*Collected material*.
● ● ● ●

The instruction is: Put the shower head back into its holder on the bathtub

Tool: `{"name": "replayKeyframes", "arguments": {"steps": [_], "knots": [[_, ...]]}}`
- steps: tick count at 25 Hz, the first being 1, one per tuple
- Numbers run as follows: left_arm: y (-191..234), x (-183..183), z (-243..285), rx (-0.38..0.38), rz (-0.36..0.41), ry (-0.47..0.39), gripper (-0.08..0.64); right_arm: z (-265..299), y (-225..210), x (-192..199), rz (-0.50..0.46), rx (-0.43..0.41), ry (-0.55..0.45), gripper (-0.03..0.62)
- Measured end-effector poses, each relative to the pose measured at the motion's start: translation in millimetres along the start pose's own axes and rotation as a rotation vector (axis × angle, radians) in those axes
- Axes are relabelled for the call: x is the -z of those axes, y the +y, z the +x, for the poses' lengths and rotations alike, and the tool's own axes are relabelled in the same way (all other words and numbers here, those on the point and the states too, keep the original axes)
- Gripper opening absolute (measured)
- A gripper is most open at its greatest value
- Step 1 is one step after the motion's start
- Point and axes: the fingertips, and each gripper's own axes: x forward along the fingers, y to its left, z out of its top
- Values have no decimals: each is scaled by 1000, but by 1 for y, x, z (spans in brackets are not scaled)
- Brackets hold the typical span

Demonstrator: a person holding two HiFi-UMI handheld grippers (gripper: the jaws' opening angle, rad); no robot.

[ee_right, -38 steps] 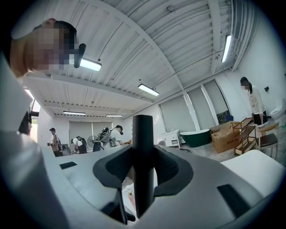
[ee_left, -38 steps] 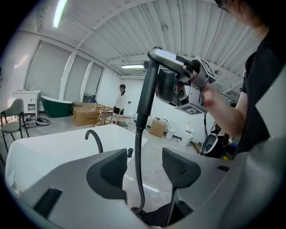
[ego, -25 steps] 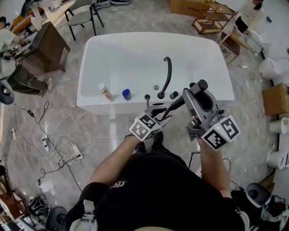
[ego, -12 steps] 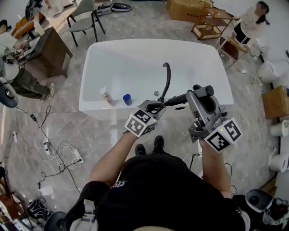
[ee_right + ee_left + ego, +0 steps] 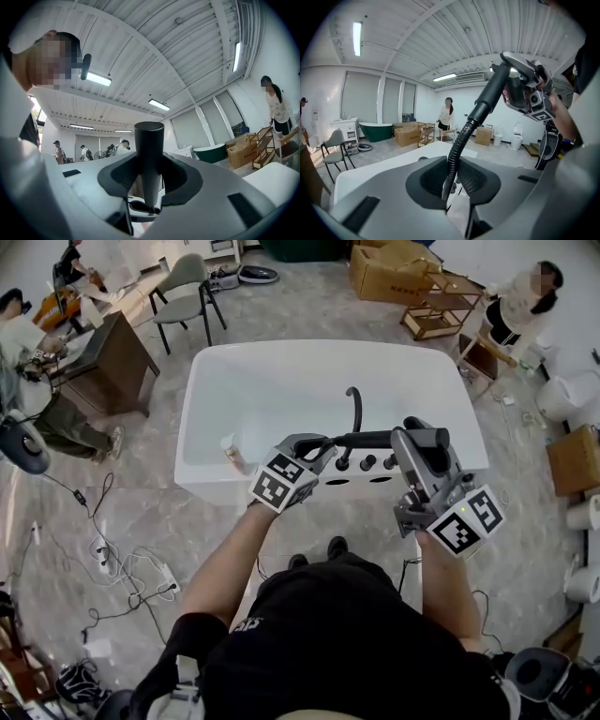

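You have bright, even light from ceiling strip lamps (image 5: pixel 357 40), which flare white. The bathtub (image 5: pixel 281 381) enamel reads near blown-out; shadows beside it faint and soft. Both gripper views bow hard, corners black, closest foreground soft. Head view sharp, edges curved.

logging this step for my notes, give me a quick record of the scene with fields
left tongs: shut on the black ribbed hose
right tongs: shut on the black cylindrical shower head
shower head place: held in the air over the near rim of the white bathtub, not in any holder
tub fittings: curved black faucet, row of black knobs
also on rim: small bottle
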Motion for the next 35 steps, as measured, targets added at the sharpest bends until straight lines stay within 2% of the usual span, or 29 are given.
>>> {"name": "replayKeyframes", "arguments": {"steps": [5,14,20,25,29,32,35], "knots": [[4,13,3,16,-21,13,86,2,0,13,3,9,28,144],[8,45,46,24,-87,78,98,28,-46,32,42,-39,102,144],[27,70,51,-2,-56,147,117,54,-85,56,84,-58,153,144],[54,83,48,-58,-143,158,117,66,-119,87,128,-38,202,144],[75,86,50,-125,-225,131,92,76,-140,115,156,-36,253,146],[85,93,51,-183,-271,120,71,80,-153,144,179,-38,303,146],[87,106,53,-194,-315,125,63,87,-160,182,201,-42,374,146]]}}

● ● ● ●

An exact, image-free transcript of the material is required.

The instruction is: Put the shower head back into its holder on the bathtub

Tool: `{"name": "replayKeyframes", "arguments": {"steps": [_], "knots": [[_, ...]]}}`
- steps: tick count at 25 Hz, the first being 1, one per tuple
- Numbers run as follows: left_arm: y (-191..234), x (-183..183), z (-243..285), rx (-0.38..0.38), rz (-0.36..0.41), ry (-0.47..0.39), gripper (-0.08..0.64); right_arm: z (-265..299), y (-225..210), x (-192..199), rz (-0.50..0.46), rx (-0.43..0.41), ry (-0.55..0.45), gripper (-0.03..0.62)
- Measured end-effector poses, each relative to the pose measured at the motion's start: translation in millimetres along the start pose's own axes and rotation as a rotation vector (axis × angle, radians) in those axes
- Axes are relabelled for the call: x is the -z of those axes, y the +y, z the +x, for the poses' lengths and rotations alike, and the tool's own axes are relabelled in the same way (all other words and numbers here, those on the point and the states too, keep the original axes)
- Gripper opening absolute (measured)
- A gripper is most open at its greatest value
- Step 1 is one step after the motion's start
- Point and axes: the fingertips, and each gripper's own axes: x forward along the fingers, y to its left, z out of its top
- Values have no decimals: each is scaled by 1000, but by 1 for y, x, z (spans in brackets are not scaled)
- Brackets hold the typical span

Demonstrator: a person holding two HiFi-UMI handheld grippers (gripper: the jaws' opening angle, rad); no robot.

[ee_right, -38 steps] 
[ee_left, -38 steps] 
[ego, -25 steps] 
[ego, -12 steps] 
[ee_right + ee_left + ego, +0 steps] 

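You have bright, even light from ceiling strip lamps (image 5: pixel 357 40), which flare white. The bathtub (image 5: pixel 281 381) enamel reads near blown-out; shadows beside it faint and soft. Both gripper views bow hard, corners black, closest foreground soft. Head view sharp, edges curved.

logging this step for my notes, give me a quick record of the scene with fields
left tongs: shut on the black ribbed hose
right tongs: shut on the black cylindrical shower head
shower head place: held in the air over the near rim of the white bathtub, not in any holder
tub fittings: curved black faucet, row of black knobs
also on rim: small bottle
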Motion for the next 35 steps, as measured, targets added at the sharpest bends until straight lines stay within 2% of the usual span, or 29 are given.
>>> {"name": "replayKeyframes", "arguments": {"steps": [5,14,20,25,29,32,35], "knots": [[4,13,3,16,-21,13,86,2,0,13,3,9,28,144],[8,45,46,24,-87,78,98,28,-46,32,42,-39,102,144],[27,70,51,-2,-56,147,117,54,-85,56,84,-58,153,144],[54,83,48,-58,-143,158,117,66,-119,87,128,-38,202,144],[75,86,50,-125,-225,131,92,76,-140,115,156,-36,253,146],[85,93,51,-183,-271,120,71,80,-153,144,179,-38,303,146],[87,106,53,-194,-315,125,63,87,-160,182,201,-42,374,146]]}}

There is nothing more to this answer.